His perspective is exactly what the research reveals. To begin with, human physiology supports that fact that taking large leaps toward our goals can result in discouragement. This is because big steps are inherently scary, both to the one who initiates them and to others around them. Once fear is inspired, human beings tend to demonstrate resistance, what we often call the “fight or flight” response. When this system is activated, we tend to become stuck or retreat rather than moving toward achieving our goals. When we take the smallest of steps, however, we can often sidestep our own fight or flight response.

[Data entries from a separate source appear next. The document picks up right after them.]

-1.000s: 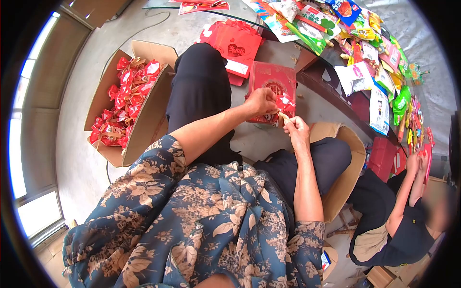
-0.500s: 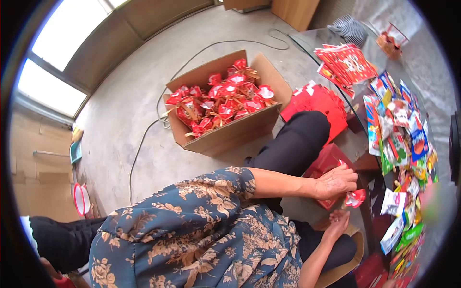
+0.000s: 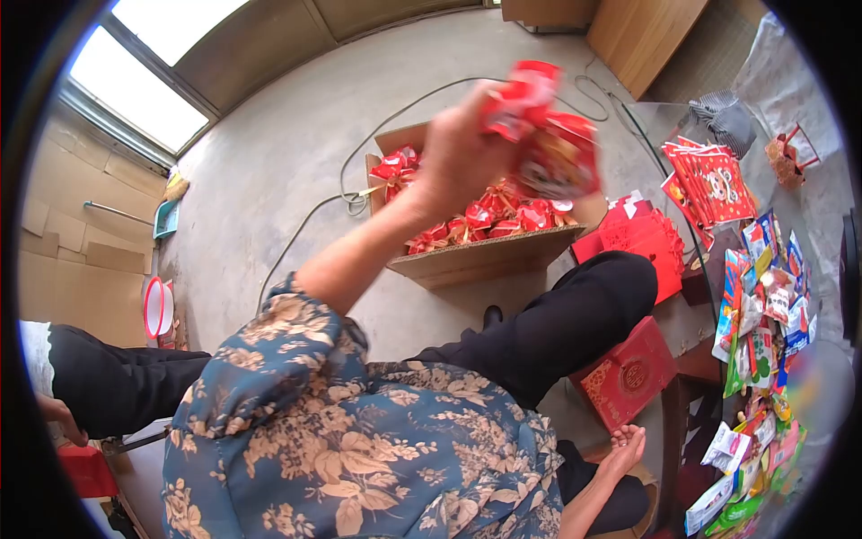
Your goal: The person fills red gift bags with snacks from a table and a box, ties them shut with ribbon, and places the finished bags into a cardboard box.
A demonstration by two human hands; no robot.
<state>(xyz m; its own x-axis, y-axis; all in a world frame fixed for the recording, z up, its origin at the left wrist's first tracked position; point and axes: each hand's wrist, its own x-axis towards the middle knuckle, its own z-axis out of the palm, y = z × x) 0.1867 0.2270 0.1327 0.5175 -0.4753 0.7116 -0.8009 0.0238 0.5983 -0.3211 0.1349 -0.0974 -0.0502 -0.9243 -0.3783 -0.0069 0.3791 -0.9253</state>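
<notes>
Above the cardboard box (image 3: 485, 259), my left hand (image 3: 467, 148) is closed round the gathered neck of a red gift bag (image 3: 561, 160). The bag is blurred by motion, with its printed body hanging to the right of my fingers. Inside the box lie several similar red tied bags (image 3: 489, 216) with gold ribbons. Near my lap, my right hand (image 3: 626, 449) has its fingers curled together. Whether anything small is in them I cannot make out. It is just below a dark red box (image 3: 628, 373) with a gold round emblem, beside my knee.
On the glass table at right lie colourful packaged snacks (image 3: 763, 314), a stack of flat red printed bags (image 3: 714, 184) and a small basket (image 3: 788, 160). Red packets (image 3: 642, 242) are piled beside my knee. A cable (image 3: 301, 234) crosses the floor. Another person's dark-clothed leg (image 3: 126, 377) is at left.
My left hand has swung up and away from the table side with the red bag, from beside my right hand to over the cardboard box. The dark red box's emblem is now uncovered.
</notes>
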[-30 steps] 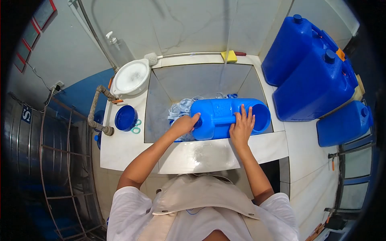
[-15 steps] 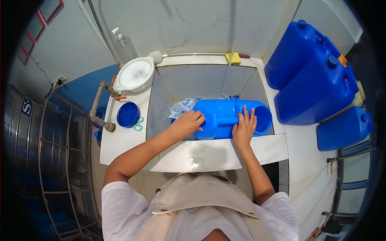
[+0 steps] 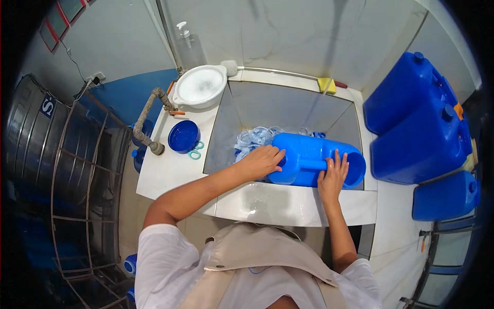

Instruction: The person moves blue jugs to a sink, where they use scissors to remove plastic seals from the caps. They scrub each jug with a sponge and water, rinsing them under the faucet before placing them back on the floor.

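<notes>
A blue plastic water jug (image 3: 303,149) lies on its side over the front of the sink, its wide round opening facing right. My left hand (image 3: 263,160) is closed at the jug's left end, its fingers curled round a dark blue cap (image 3: 282,161). My right hand (image 3: 333,176) rests on the jug beside the round opening, fingers stretched out and lying on the plastic near the handle. Behind and left of the jug, a heap of clear and blue plastic pieces (image 3: 252,138) sits in the sink, partly hidden by the jug and my left hand.
A white basin (image 3: 200,101) of suds, a blue bowl (image 3: 183,137) and green-handled scissors (image 3: 196,150) stand left of the sink (image 3: 303,98). A yellow sponge (image 3: 326,85) and a brush (image 3: 278,72) lie along the back ledge. Large blue jerrycans (image 3: 411,139) line the right counter.
The view has shifted, so everything appears farther right and slightly changed in height. Both hands keep their places on the jug, with no clear movement of the jug in the sink.
</notes>
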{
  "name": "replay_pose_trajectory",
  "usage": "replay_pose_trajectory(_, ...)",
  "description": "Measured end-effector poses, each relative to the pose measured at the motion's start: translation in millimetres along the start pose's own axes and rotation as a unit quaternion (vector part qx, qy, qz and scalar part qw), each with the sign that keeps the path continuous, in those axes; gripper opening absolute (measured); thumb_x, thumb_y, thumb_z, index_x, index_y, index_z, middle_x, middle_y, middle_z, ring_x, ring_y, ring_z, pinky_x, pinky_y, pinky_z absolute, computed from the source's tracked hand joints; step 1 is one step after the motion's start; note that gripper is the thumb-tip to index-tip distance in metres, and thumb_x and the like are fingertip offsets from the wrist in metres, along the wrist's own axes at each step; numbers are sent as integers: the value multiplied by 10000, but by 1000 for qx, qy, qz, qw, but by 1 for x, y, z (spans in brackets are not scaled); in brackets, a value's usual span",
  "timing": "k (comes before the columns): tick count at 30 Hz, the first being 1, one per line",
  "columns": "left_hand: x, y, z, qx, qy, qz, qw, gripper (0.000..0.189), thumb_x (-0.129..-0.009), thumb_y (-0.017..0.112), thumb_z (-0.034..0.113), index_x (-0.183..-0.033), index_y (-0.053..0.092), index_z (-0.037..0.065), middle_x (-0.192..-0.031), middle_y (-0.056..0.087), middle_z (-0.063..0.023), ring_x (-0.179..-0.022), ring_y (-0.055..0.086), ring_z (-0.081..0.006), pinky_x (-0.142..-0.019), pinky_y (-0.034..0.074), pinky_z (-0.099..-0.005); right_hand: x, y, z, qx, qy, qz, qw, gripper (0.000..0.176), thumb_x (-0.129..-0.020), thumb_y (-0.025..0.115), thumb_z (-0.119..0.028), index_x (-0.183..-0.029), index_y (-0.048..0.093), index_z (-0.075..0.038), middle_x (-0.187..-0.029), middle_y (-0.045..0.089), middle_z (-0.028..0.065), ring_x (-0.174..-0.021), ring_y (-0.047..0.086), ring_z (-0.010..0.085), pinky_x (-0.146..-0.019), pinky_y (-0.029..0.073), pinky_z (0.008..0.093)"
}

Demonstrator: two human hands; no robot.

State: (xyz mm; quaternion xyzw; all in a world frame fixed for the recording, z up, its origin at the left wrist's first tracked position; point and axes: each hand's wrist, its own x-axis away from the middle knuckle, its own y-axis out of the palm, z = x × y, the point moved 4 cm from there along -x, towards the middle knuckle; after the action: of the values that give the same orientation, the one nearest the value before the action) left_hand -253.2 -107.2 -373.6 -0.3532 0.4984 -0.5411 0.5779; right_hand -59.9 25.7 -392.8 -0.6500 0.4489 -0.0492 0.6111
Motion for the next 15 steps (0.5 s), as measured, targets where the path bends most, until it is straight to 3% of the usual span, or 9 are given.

Small steps can result in exceptional progress toward physical health goals. At the Mayo Clinic, researchers found that it was possible for patients to lose thirty to forty pounds in a year without ever setting foot in the gym. People who were fit and intent on losing weight simply moved more during the day. They took stairs instead of the elevator, walked on the escalator instead of standing motionless, parked at the end of the lot at the grocery store, paced in their offices, etc. While these small movements added up to only about 350 calories each day, across a year, their weight loss was thirty to forty pounds! These same researchers found that just a small change, such as standing from a sitting position doubled metabolic rate.2 Exercising one to three minutes several times each day can provide many of the same health benefits as half hour workouts as well; and a study of over 400,000 Taiwanese adults found that subjects who exercised just 15 minutes a day lived three years longer than adults who did not exercise.3
Research on relationship success revealed the same powerful impact of small efforts. Dr. John Gottman, who has studied couples’ interactions across time, has discovered several powerful predictors of marital success. One of most powerful was the number of small moments of attention couples paid to one another each day. For example, when you call your mate during the day, does his or her voice light up or does their voice tone imply you are interrupting more important tasks? Does your spouse put down the newspaper or phone to greet you warmly when you walk through the door, and does he or she remember to ask you how your dental appointment went this morning?” Such small moments of attention, frequently shared, were highly predictive of marital success.4
Kaizen is, of course, not a new idea. Recall the ancient saying, “A journey of a thousand miles begins with a single step.” The childhood tale The Tortoise and the Hare also advocates small, deliberate steps toward achieving our goals. Kaizen does, however, remain somewhat foreign to our current western way of thinking. Our 70mm Dolby, supersized, Extreme Makeover culture puts a premium on big bold steps. I’m not suggesting that this is wrong, but rather that the ability to employ both strategies – kaizen and innovation – and having the freedom to choose the one most practical and helpful in any situation, is essential in any effort to change.
Change doesn’t have to be hard. By making each step toward our goal so small that it does not inspire fear, nor require our self-control or willpower, we can steadily build the positive habits that help us to reach our goals.